Task description
Write the data out again, word for word.

Dataset section
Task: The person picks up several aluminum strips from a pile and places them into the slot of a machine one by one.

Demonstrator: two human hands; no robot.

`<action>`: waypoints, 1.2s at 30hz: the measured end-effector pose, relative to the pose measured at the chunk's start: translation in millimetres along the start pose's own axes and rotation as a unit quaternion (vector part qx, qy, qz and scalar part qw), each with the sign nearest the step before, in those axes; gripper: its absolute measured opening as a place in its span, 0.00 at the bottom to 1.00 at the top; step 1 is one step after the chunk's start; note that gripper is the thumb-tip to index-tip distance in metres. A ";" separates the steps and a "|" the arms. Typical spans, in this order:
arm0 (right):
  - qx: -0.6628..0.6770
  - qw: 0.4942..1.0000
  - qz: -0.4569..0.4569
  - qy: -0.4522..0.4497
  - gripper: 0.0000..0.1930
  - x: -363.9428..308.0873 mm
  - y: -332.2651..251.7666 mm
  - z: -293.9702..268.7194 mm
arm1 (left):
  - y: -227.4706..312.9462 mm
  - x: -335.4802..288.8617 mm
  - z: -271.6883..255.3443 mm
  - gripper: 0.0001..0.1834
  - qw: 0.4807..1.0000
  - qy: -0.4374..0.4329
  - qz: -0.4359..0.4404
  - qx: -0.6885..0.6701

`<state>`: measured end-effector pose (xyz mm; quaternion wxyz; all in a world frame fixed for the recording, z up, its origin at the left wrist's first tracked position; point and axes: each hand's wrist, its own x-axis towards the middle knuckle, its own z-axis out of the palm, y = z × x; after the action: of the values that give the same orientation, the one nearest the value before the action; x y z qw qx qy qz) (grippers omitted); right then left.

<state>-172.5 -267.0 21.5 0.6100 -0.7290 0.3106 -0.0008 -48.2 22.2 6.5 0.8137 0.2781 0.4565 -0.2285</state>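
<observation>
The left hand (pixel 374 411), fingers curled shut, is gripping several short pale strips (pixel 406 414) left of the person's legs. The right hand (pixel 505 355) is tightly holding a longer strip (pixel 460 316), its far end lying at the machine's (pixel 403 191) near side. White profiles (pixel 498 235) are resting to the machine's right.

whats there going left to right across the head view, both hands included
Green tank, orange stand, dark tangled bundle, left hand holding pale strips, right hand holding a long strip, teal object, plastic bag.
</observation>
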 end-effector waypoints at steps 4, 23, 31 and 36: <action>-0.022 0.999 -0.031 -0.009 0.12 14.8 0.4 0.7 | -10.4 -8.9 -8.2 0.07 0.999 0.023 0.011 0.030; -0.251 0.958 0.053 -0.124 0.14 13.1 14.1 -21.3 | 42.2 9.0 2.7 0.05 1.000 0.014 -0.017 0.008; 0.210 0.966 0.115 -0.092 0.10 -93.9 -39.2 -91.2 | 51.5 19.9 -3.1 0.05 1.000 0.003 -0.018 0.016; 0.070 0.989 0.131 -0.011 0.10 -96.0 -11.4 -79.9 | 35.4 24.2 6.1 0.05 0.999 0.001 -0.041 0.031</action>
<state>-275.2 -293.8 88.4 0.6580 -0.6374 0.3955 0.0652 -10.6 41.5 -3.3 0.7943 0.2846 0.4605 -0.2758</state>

Task solution
Task: The person picks up several aluminum strips from a pile and places them into the slot of a machine one by one.

Demonstrator: two human hands; no robot.

`<action>`: waypoints, 1.2s at 30hz: the measured end-effector pose, relative to the pose measured at the chunk's start: translation in millimetres along the start pose's own axes and rotation as a unit quaternion (vector part qx, qy, qz and scalar part qw), each with the sign nearest the step before, in those axes; gripper: its absolute measured opening as a place in its span, 0.00 at the bottom to 1.00 at the top; step 1 is one step after the chunk's start; note that gripper is the thumb-tip to index-tip distance in metres. A ";" separates the steps and a "|" the arms. Typical spans, in this order:
arm0 (right):
  - qx: -0.6628..0.6770
  - qw: 0.4942..1.0000
  - qz: -0.4569..0.4569
  - qy: -0.4522..0.4497
  - gripper: 0.0000..0.1930
  - x: -363.9428..308.0873 mm
  - y: -332.2651..251.7666 mm
  - z: -293.9702..268.7194 mm
arm1 (left):
  - y: -227.4706..312.9462 mm
  - x: -335.4802..288.8617 mm
  - z: -271.6883..255.3443 mm
  - gripper: 0.0001..0.1834
  - qw: 0.4807..1.0000
  - qy: -0.4374..0.4329
  - qz: -0.4359..0.4404
  - qx: -0.6885..0.6701

`<state>`: measured end-effector pose (xyz mm; quaternion wxyz; all in a world frame fixed for the recording, z up, its origin at the left wrist's first tracked position; point and axes: each hand's wrist, its own x-axis towards the middle knuckle, its own z-axis out of the palm, y = z × x; after the action: of the values that give the same orientation, the one nearest the value before the action; x y z qw qx qy qz) (grippers omitted); right then left.

<state>-172.5 -267.0 21.5 0.6100 -0.7290 0.3106 -0.0008 -48.2 22.2 6.5 0.8137 0.2781 0.4565 -0.2285</state>
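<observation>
The left hand (pixel 374 411), fingers curled shut, is gripping several short pale strips (pixel 406 414) left of the person's legs. The right hand (pixel 505 355) is tightly holding a longer strip (pixel 460 316), its far end lying at the machine's (pixel 403 191) near side. White profiles (pixel 498 235) are resting to the machine's right.

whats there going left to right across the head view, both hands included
Green tank, orange stand, dark tangled bundle, left hand holding pale strips, right hand holding a long strip, teal object, plastic bag.
</observation>
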 end-effector waypoints at steps 4, 23, 31 and 36: <action>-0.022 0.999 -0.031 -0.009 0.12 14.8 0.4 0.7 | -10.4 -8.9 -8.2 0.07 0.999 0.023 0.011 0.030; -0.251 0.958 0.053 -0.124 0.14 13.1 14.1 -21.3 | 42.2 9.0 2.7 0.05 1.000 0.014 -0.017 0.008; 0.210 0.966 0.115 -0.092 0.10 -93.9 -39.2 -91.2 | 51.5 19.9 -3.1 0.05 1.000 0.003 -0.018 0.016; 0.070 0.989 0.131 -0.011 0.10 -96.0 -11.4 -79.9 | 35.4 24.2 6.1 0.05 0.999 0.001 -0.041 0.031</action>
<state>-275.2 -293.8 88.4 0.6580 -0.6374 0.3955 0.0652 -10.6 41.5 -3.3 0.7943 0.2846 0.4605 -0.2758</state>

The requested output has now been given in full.